╭─ Listed entries
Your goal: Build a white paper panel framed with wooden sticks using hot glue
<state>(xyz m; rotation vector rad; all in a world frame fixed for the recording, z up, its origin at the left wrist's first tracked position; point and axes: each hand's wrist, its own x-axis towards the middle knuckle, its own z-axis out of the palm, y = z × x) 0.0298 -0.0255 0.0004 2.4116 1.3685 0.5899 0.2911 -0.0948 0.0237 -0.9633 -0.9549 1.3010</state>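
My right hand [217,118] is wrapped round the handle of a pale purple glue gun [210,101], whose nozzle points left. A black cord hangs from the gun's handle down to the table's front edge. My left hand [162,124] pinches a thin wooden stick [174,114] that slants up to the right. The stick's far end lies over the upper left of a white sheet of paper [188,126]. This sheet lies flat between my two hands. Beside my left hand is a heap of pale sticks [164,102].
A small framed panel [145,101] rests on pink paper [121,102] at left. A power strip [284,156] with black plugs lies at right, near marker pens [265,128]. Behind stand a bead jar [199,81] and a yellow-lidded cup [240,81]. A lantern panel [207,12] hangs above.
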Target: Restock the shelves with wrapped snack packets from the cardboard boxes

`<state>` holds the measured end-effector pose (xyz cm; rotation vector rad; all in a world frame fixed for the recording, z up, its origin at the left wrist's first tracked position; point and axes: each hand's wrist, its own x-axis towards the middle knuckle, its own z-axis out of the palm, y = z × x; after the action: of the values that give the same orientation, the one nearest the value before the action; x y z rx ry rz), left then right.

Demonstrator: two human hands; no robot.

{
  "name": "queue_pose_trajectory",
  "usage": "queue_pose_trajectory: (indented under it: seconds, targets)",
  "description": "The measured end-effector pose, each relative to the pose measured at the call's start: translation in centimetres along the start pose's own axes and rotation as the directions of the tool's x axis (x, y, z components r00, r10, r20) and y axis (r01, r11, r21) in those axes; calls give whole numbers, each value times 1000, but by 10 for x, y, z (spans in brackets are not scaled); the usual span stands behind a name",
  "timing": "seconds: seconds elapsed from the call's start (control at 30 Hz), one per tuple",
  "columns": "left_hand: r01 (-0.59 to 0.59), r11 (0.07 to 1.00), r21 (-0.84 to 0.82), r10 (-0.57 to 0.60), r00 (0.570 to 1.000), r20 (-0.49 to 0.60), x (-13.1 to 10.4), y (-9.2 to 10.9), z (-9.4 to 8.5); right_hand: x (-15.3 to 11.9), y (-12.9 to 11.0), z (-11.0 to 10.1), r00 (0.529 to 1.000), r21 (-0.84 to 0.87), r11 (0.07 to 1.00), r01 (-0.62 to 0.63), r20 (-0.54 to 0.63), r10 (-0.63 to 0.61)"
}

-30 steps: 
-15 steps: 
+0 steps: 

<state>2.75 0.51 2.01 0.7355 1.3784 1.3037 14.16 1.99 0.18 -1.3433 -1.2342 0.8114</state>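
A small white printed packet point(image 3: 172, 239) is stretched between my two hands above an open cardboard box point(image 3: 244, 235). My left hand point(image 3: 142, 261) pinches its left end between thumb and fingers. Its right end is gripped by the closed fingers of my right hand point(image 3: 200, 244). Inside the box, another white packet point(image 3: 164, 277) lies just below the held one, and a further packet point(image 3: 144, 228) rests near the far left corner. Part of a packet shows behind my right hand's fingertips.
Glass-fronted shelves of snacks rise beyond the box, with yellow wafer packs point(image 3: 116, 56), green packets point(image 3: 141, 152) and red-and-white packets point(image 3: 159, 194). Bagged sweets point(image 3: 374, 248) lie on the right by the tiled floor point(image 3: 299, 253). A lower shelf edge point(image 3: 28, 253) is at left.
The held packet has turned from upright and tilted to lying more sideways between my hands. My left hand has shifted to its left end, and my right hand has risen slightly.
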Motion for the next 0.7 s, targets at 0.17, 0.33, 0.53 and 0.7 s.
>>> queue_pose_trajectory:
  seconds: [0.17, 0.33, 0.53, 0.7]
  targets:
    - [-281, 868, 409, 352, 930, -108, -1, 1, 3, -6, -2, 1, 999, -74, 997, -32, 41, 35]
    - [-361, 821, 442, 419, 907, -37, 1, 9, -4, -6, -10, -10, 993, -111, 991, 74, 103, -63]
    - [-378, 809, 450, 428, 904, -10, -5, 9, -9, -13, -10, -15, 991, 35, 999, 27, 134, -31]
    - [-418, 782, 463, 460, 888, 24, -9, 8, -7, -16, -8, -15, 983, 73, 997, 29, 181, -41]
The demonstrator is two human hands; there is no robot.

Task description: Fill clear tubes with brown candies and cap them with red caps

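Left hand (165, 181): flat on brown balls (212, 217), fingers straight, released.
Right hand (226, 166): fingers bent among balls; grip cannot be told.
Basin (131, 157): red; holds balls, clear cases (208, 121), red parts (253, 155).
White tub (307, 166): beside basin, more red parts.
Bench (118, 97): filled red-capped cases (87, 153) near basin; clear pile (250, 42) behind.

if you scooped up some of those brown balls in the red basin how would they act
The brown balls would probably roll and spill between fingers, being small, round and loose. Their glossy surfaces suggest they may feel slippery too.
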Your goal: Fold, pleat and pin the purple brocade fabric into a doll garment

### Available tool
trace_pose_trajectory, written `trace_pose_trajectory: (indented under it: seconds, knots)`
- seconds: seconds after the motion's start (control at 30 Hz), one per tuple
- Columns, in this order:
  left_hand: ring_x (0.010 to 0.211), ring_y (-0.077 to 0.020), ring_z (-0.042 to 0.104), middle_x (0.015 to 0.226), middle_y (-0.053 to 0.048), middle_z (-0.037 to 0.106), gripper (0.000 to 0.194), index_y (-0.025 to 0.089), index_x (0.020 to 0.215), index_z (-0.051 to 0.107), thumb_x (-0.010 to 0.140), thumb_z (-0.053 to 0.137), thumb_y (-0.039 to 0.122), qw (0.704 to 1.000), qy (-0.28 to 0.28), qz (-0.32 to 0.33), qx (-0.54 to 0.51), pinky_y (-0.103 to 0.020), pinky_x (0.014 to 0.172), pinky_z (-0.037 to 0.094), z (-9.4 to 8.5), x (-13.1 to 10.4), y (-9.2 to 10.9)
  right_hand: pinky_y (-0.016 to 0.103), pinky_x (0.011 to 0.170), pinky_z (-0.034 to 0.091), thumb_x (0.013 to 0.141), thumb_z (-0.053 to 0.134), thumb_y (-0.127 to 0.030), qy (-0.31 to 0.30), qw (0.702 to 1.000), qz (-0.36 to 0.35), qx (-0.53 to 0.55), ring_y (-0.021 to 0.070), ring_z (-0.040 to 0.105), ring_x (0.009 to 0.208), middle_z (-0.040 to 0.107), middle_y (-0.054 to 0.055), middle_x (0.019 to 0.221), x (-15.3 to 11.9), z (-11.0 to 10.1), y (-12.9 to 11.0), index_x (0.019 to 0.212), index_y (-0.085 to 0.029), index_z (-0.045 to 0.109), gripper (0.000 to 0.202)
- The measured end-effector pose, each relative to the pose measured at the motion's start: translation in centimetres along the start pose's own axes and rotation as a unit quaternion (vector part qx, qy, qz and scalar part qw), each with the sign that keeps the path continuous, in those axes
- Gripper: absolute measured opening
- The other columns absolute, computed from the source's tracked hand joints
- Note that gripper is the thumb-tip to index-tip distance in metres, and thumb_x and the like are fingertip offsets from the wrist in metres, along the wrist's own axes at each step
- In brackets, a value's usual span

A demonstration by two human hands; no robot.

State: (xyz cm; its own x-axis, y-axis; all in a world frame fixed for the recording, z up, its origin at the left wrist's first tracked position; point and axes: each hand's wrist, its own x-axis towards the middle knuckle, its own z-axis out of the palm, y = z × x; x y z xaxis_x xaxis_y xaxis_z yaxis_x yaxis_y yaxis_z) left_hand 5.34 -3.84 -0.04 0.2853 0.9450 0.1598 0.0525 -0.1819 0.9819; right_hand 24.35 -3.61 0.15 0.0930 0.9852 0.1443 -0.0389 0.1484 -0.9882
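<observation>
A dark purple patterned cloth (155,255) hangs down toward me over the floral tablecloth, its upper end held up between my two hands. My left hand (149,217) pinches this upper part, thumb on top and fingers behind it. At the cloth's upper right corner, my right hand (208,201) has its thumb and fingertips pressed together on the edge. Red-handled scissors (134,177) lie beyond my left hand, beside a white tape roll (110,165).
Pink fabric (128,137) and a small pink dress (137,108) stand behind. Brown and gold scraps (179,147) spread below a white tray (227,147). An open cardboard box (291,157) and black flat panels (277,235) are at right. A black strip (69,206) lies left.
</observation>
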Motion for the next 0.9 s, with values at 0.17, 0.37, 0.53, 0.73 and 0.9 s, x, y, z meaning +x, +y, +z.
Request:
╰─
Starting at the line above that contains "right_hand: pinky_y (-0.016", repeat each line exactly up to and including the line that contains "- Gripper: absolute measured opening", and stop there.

| The answer |
  right_hand: pinky_y (-0.016 to 0.103), pinky_x (0.011 to 0.170), pinky_z (-0.034 to 0.091), thumb_x (0.013 to 0.141), thumb_z (-0.053 to 0.134), thumb_y (-0.127 to 0.030), qy (-0.31 to 0.30), qw (0.702 to 1.000), qz (-0.36 to 0.35), qx (-0.53 to 0.55), ring_y (-0.021 to 0.070), ring_z (-0.040 to 0.105), ring_x (0.009 to 0.208), middle_z (-0.040 to 0.107), middle_y (-0.054 to 0.055), middle_x (0.019 to 0.221), x (-15.3 to 11.9), z (-11.0 to 10.1), y (-12.9 to 11.0), index_x (0.019 to 0.212), index_y (-0.085 to 0.029), index_z (-0.045 to 0.109), gripper (0.000 to 0.202)
- The measured end-effector pose, each relative to the pose measured at the motion's start: translation in centimetres along the start pose's own axes and rotation as a unit quaternion (vector part qx, qy, qz and scalar part qw), each with the sign that keeps the path continuous, in those axes
- Gripper: absolute measured opening

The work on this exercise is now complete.